▸ **Work task**
Scan the data below for the string "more". Copy every line where it appears.

▸ **Data shown**

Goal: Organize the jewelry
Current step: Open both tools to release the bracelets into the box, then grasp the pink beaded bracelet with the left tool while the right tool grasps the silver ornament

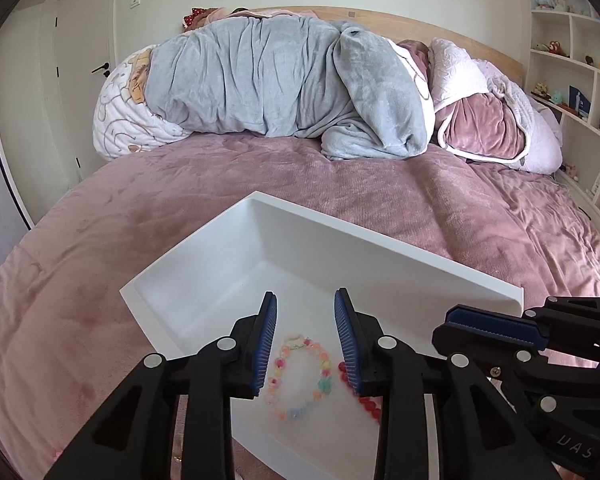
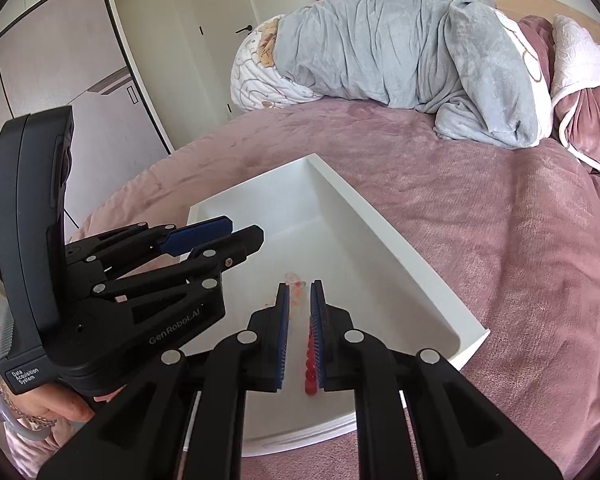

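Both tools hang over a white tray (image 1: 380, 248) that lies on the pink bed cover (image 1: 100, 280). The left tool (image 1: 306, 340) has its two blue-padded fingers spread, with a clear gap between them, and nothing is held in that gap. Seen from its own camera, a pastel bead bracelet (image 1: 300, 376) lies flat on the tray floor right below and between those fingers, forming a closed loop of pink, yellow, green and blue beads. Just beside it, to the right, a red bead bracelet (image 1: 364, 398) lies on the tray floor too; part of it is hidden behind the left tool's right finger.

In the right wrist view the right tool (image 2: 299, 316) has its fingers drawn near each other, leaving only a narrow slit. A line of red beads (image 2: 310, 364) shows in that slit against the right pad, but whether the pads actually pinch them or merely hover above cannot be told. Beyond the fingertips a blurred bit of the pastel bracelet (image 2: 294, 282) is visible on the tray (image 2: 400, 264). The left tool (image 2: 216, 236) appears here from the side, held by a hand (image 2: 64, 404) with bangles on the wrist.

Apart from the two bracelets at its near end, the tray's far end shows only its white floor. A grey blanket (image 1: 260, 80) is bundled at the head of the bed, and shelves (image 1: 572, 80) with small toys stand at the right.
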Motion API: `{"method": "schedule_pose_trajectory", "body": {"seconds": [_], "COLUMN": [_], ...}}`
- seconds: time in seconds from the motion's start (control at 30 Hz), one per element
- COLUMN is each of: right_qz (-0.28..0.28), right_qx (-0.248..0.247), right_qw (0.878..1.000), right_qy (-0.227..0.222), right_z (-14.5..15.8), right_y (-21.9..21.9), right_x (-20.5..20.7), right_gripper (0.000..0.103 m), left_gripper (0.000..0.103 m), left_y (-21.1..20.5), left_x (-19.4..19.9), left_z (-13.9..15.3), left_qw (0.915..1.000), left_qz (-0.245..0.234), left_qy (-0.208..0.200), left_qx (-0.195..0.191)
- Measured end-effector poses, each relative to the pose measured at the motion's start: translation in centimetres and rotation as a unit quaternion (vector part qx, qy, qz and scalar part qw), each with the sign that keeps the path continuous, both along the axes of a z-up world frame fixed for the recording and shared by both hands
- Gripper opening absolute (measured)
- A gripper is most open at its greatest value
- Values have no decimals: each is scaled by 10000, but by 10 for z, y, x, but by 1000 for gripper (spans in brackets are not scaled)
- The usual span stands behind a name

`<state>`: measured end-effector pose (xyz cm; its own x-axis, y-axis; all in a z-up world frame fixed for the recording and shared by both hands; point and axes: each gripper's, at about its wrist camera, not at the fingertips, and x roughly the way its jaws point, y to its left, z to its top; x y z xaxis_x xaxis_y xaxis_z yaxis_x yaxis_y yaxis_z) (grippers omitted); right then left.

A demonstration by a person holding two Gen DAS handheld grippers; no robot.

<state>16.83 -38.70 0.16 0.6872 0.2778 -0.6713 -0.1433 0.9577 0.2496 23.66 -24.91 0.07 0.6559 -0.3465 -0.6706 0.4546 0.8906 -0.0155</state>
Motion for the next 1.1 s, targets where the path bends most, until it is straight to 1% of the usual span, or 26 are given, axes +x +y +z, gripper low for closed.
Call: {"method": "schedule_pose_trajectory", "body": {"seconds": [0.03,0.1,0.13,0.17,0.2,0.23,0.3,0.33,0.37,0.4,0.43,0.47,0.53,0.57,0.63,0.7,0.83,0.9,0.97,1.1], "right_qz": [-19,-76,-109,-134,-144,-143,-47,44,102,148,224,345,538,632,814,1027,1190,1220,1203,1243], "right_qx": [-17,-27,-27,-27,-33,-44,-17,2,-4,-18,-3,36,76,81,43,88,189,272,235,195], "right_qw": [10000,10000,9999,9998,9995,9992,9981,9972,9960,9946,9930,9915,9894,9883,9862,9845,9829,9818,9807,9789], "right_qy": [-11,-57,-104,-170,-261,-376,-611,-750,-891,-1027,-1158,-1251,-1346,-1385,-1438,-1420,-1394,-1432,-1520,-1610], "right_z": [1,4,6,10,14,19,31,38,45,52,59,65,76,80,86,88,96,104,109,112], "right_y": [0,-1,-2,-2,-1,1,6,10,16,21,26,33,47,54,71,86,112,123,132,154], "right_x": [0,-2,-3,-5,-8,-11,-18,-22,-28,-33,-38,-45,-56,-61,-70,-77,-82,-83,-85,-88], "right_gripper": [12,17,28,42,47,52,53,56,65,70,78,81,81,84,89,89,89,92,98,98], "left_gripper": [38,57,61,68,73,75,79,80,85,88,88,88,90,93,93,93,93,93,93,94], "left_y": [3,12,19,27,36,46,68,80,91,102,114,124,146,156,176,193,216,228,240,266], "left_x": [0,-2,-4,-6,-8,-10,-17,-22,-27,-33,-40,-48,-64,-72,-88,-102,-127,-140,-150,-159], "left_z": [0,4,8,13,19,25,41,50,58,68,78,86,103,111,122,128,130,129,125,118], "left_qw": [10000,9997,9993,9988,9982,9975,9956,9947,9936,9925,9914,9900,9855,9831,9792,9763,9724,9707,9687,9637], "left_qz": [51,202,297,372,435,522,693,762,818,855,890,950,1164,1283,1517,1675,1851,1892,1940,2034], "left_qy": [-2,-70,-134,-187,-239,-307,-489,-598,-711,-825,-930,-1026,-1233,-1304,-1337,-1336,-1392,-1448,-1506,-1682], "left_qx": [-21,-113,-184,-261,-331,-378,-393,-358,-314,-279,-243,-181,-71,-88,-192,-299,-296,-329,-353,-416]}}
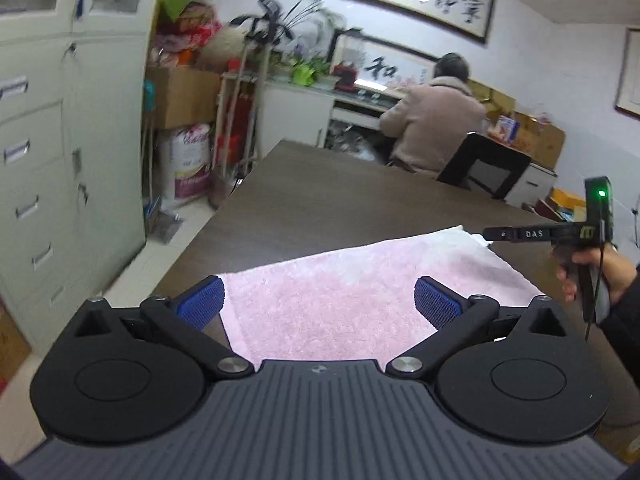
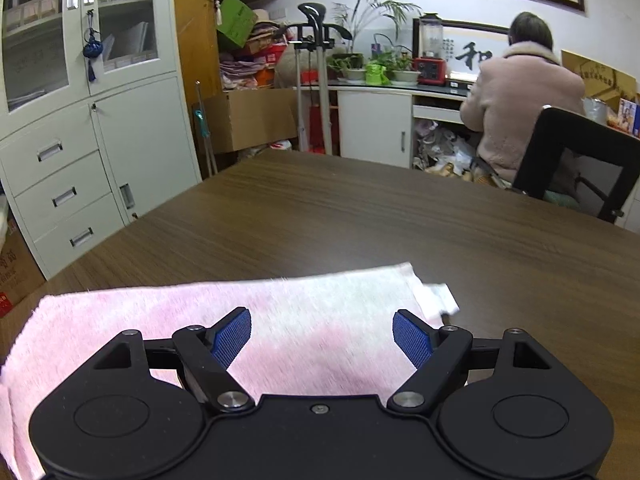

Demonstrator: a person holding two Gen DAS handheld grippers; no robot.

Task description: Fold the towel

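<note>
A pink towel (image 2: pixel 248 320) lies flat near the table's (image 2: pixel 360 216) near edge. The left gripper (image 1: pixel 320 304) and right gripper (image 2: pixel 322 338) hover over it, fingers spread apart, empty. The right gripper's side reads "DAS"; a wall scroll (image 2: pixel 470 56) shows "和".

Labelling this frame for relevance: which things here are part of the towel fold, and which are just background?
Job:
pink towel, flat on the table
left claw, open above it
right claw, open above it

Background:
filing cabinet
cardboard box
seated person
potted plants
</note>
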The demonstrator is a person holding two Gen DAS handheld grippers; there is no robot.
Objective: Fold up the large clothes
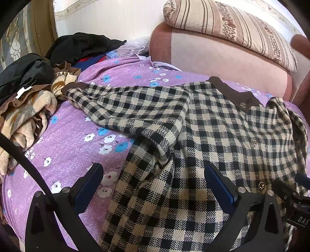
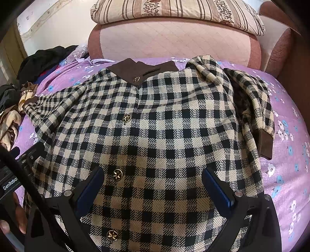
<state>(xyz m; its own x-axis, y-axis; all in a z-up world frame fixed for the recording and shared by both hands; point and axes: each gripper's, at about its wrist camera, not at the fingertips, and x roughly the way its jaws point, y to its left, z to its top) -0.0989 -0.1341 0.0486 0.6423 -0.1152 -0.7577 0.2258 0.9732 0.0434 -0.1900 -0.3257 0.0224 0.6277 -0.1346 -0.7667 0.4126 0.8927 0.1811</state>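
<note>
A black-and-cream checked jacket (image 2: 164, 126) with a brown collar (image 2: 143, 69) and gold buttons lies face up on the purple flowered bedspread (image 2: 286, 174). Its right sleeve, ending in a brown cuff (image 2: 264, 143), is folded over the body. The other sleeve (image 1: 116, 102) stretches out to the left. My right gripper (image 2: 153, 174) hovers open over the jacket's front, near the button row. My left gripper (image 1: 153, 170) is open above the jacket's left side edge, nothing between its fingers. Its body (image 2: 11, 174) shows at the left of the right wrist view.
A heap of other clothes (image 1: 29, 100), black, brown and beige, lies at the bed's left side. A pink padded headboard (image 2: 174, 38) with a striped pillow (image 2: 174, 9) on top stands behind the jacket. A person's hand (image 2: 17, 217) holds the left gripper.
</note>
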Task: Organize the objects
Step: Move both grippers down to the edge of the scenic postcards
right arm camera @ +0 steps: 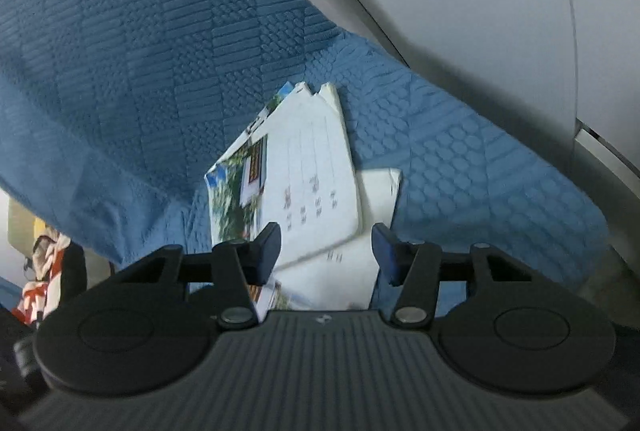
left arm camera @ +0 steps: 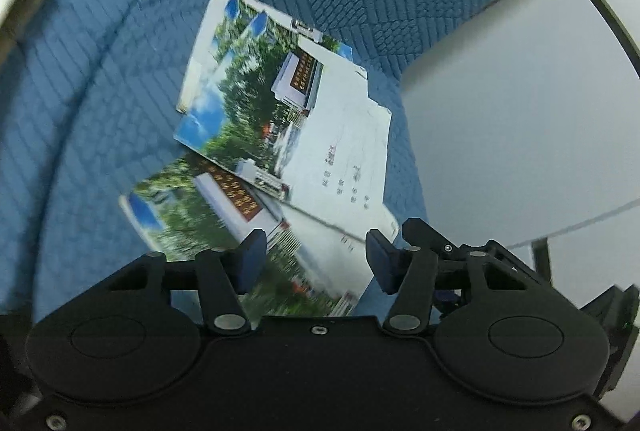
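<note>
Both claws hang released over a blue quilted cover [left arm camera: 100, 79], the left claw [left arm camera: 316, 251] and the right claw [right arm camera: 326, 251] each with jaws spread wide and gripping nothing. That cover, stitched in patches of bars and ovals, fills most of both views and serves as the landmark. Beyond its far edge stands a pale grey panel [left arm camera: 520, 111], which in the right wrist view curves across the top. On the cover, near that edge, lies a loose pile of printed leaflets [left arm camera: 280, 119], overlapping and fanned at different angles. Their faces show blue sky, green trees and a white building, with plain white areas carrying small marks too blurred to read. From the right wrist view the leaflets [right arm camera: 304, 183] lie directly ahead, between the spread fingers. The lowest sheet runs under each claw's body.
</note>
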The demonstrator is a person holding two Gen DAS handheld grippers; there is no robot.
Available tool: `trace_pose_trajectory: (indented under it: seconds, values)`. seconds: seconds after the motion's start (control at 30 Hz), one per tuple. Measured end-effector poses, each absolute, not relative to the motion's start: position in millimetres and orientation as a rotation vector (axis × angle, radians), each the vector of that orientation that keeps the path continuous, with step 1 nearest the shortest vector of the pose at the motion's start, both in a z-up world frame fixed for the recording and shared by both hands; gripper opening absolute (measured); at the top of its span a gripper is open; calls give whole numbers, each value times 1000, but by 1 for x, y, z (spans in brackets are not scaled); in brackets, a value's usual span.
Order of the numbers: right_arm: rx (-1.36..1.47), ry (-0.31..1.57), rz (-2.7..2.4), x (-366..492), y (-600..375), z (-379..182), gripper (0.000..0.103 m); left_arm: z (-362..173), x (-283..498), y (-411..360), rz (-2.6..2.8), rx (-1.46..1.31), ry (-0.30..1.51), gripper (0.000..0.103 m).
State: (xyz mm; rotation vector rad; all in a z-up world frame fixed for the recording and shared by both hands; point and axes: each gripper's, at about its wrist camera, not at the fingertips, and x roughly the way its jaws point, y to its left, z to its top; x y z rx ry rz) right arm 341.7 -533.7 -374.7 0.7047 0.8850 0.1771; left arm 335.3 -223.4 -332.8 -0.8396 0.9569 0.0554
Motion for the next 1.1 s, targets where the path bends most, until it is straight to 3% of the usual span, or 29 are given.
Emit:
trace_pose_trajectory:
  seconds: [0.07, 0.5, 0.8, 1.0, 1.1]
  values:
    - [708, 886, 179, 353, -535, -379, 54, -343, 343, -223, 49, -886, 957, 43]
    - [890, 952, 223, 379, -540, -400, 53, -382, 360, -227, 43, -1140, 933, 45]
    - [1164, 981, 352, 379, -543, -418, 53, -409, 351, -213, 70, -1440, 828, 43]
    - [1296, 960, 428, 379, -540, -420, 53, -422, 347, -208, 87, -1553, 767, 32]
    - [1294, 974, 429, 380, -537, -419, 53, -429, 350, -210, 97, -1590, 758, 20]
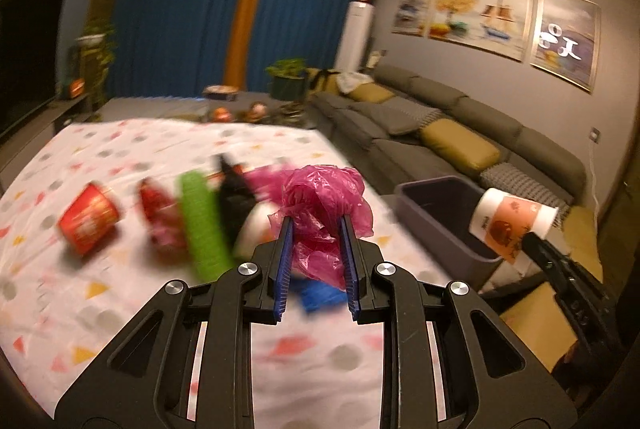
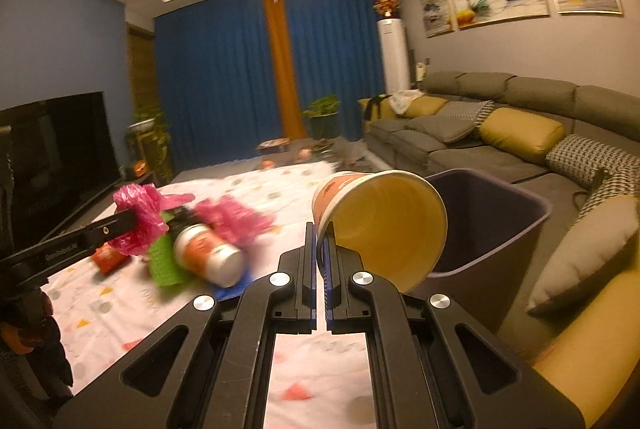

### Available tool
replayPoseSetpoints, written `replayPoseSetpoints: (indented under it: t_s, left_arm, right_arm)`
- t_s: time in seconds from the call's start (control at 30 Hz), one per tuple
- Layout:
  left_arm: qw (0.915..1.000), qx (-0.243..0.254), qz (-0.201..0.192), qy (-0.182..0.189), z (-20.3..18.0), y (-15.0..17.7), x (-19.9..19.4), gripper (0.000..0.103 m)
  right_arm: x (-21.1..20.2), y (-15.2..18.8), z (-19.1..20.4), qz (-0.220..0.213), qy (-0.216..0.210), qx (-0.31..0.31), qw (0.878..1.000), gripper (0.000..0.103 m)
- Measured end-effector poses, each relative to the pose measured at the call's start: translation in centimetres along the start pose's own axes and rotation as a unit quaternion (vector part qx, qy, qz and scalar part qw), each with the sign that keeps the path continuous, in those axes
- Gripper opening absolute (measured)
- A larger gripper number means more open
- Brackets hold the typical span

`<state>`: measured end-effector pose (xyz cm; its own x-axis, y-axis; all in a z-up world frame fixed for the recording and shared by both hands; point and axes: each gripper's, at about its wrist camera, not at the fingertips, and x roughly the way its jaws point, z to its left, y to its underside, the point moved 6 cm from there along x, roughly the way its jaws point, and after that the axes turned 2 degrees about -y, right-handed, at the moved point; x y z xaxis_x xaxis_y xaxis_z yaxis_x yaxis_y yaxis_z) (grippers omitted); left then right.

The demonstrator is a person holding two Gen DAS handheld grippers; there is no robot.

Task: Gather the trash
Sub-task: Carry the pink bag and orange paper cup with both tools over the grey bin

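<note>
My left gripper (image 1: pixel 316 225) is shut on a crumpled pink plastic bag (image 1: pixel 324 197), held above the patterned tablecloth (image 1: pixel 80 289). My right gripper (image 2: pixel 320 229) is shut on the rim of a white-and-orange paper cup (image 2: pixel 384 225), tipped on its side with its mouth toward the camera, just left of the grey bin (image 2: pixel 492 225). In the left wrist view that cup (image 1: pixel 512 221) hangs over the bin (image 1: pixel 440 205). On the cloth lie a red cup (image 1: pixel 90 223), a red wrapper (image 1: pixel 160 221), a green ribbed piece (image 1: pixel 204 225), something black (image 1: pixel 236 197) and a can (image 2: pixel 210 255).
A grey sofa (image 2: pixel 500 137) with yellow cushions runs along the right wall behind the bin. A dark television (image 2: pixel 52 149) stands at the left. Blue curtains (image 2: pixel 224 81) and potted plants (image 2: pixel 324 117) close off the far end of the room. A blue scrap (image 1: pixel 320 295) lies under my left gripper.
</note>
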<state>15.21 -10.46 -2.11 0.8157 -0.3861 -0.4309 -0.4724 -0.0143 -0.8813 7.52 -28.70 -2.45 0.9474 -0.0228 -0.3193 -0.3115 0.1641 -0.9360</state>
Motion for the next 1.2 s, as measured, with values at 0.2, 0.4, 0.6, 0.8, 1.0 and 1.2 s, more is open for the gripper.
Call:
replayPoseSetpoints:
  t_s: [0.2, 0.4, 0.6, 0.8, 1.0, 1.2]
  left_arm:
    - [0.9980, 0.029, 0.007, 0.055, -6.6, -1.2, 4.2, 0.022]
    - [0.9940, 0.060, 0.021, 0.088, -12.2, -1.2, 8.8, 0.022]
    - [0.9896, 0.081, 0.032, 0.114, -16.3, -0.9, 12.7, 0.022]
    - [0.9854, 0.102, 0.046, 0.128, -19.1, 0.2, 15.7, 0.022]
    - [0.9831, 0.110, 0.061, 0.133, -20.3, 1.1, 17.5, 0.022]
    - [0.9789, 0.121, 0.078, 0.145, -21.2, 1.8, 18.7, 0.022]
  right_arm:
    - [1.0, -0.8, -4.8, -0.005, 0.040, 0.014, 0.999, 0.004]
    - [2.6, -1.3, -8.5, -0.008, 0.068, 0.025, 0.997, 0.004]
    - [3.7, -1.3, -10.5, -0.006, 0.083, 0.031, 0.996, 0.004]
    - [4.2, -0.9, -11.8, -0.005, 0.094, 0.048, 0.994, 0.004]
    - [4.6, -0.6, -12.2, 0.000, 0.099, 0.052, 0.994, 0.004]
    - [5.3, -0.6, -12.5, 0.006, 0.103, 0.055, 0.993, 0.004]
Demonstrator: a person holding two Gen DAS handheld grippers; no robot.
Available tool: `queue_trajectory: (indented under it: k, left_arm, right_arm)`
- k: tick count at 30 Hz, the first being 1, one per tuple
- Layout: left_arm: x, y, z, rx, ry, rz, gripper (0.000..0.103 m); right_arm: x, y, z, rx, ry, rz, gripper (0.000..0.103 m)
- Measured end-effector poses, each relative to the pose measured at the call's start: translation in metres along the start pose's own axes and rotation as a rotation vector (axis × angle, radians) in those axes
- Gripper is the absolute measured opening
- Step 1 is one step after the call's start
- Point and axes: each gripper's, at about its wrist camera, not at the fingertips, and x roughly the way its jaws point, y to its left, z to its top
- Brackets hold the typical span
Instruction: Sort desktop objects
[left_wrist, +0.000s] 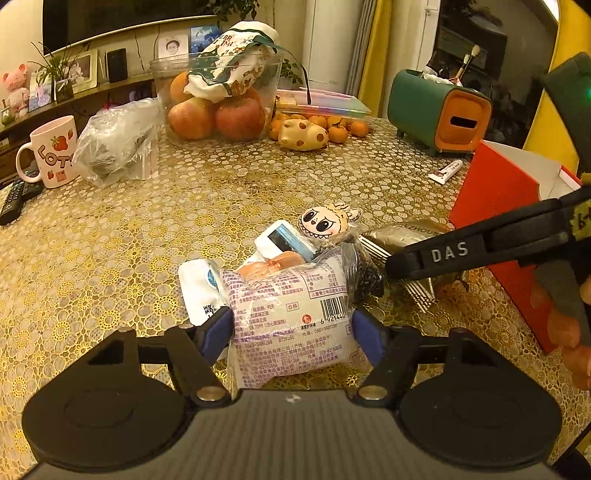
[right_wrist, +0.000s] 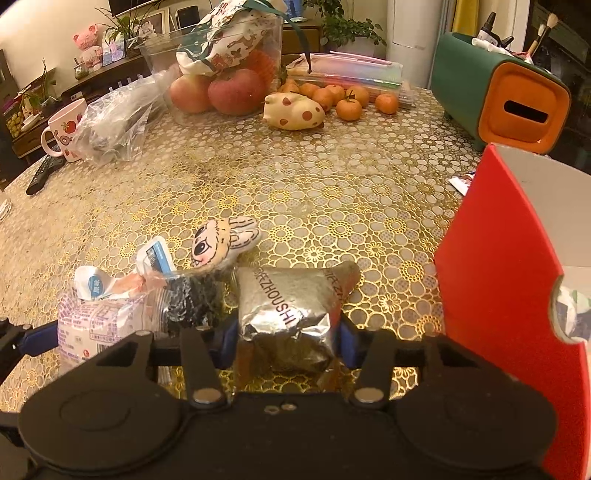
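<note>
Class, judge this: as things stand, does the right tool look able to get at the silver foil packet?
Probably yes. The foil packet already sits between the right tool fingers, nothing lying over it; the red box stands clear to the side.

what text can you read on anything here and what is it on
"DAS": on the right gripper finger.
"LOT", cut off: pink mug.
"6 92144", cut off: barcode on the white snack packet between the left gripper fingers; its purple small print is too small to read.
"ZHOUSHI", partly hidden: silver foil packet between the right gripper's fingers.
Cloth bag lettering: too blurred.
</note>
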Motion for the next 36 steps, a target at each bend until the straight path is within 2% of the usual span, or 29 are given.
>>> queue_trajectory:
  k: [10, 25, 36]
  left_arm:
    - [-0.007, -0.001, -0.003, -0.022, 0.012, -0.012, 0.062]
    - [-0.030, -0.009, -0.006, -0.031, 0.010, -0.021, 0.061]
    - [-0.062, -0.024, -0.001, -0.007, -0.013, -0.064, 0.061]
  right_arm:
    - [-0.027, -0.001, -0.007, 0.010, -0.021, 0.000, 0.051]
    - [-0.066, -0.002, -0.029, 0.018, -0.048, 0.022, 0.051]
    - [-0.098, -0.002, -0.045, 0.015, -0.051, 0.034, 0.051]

▸ **Exercise result**
- A larger gripper number means more open
Motion for the next 1.2 s, as measured, with values at 0.2, 0.4, 0.6, 0.8, 1.0 and 1.2 s, more is open for the gripper.

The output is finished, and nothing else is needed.